Whatever the substance in the tube was, it had melted the metal, leaving a gap of maybe two and a half metres.
‘OK,’ the Doctor said. ‘OK, we have to jump.’
‘Jump?’ Dora looked at him, incredulous.
‘Whatever you do, don’t touch that yellow muck - it’ll turn your flesh to slurry.’
Dora shook her head as she backed away. ‘I can’t jump that far. Well go back.’
The Doctor took her wrist with a hand like a talon.
‘Dora, we can’t go back
! The Air-Walker is already focused
on sucking the marrow from our bones.’
Dora glanced over her shoulder. The catwalk led into pitch darkness. She hated herself for the weakness she was again showing, but she was so tired, and so terrified.
Her next words were distraught, thickened by tears.
‘There’s no end to the horror in this place - it’s like Hell, and there are devils round every corner.’
‘What happened to the action girl I was promised?’
‘That’s not me.’
‘Sure it is. Look… let’s hold hands. So if you go, I go too. OK?’
Before she could argue, they ran forward. Dora screeched as they leapt out over what looked like a bottomless chasm. Rather to her surprise, they landed cleanly and continued running. There was an aperture ahead; they had the impression of open space, but when they scrambled through it, they found themselves on the brink of another terrifying drop.
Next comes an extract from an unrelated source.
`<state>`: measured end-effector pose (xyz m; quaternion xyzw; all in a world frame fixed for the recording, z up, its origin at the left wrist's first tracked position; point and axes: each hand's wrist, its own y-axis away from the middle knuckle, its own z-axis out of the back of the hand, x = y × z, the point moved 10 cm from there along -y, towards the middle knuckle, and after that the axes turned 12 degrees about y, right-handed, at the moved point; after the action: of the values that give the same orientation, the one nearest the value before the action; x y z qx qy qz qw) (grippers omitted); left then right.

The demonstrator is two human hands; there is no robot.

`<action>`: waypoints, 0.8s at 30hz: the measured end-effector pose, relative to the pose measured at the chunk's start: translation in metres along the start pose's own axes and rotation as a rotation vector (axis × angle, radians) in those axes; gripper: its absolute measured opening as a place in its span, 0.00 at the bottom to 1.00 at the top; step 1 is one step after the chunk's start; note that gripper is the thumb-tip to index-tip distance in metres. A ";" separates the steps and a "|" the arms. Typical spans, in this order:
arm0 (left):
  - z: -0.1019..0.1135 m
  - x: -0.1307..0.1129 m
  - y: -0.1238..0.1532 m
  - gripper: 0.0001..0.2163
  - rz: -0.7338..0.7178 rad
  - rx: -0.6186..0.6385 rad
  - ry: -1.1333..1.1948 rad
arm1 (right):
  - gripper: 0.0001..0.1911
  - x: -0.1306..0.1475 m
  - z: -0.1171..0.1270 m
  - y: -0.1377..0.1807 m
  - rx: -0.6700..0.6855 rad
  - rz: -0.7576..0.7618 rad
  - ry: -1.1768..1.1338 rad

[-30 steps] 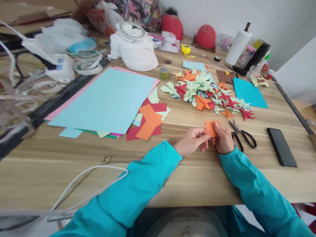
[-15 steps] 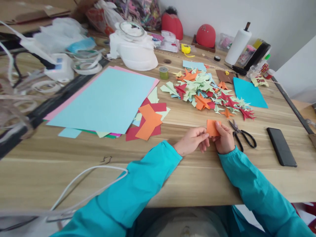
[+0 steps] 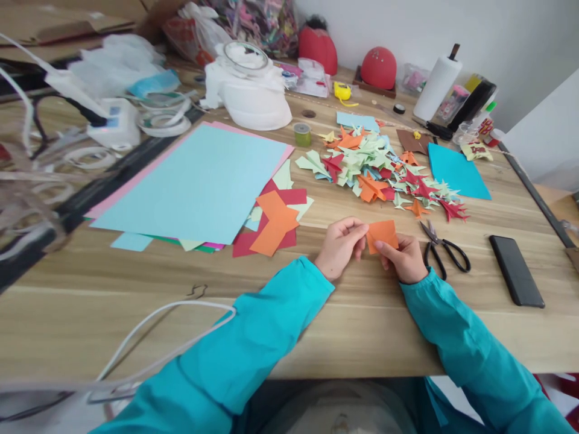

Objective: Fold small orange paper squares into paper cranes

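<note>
A small orange square of paper (image 3: 382, 234) is held above the table between my two hands. My left hand (image 3: 342, 246) pinches its upper left corner between thumb and fingers. On its lower right side, my right hand (image 3: 403, 258) grips it with the thumb in front and the fingers behind. Just right of that hand lie black-handled scissors (image 3: 446, 246) with the blades partly apart. Beyond both hands spreads a heap of folded paper pieces (image 3: 366, 157) in green, orange, red and yellow. Left of my left hand, orange and red paper strips (image 3: 274, 224) overlap.
Large light-blue sheets (image 3: 194, 181) lie stacked at left. A black phone (image 3: 515, 271) rests at far right, with a blue sheet (image 3: 456, 172) behind it. White cable (image 3: 163, 306) loops near the front edge. A spool (image 3: 302, 134), white cap (image 3: 253, 99) and tape measure (image 3: 342, 91) stand further back.
The orange square has shifted left and turned, with more of its face showing. My right hand has moved left and my left hand's fingers have drawn up to the corner.
</note>
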<state>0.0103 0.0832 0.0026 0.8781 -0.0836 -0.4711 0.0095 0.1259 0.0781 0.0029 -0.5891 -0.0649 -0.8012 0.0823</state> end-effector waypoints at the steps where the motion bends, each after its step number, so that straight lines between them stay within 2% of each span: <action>1: 0.000 0.000 0.000 0.10 -0.006 -0.002 -0.010 | 0.18 0.002 -0.003 0.000 0.031 0.006 0.026; 5: 0.001 -0.001 -0.001 0.12 -0.015 -0.001 -0.031 | 0.20 0.004 -0.009 0.001 0.107 0.014 0.070; 13: -0.004 0.002 -0.002 0.12 0.026 0.044 0.003 | 0.18 0.002 -0.004 0.000 0.033 0.019 0.022; 18: -0.005 0.003 -0.001 0.13 0.020 0.055 -0.102 | 0.19 0.001 -0.008 0.001 0.071 0.009 0.006; 24: -0.001 0.004 -0.003 0.10 0.011 0.030 -0.080 | 0.18 0.002 -0.013 0.003 0.126 -0.017 0.022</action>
<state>0.0139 0.0854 -0.0005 0.8580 -0.0957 -0.5047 -0.0043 0.1137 0.0729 0.0013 -0.5733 -0.1192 -0.8027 0.1130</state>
They’d emerged into a huge chamber, which seemed to have collapsed in on itself. It was impossible to see where the roof should be. All manner of crushed, tangled wreckage had deluged down into it from overhead, and had become lodged at various levels, though the chamber’s floor was actually a vast, crater-like hole, maybe eighty metres in diameter, which seemed to plummet into infinite blackness. Further avalanches, mainly consisting of concrete and shattered masonry, had spilled down the sides of it, but looked perilously steep and unstable. Other items - mainly sections from the floors above, wooden beams, warped panelling and so on - lay across one side of the hole, forming a flimsy bridge.
The Doctor started across this before Dora even had a
chance to protest.
She followed, arms outstretched for balance, trying not to think how narrow and creaky the makeshift causeway was beneath her feet. Halfway across, there were stinging pains in both earlobes as her studs were snatched out.
She yelped in pain. The Doctor, who had reached a central point, glanced back. He was in the process of adjusting the transmat-rifle at his shoulder, only to see it catapult out of his hands and go twirling downward for several metres, until its strap caught on a twisted fragment of metal jutting from the crater’s side. It hung there, but turned and rotated, as if actively seeking a way to descend.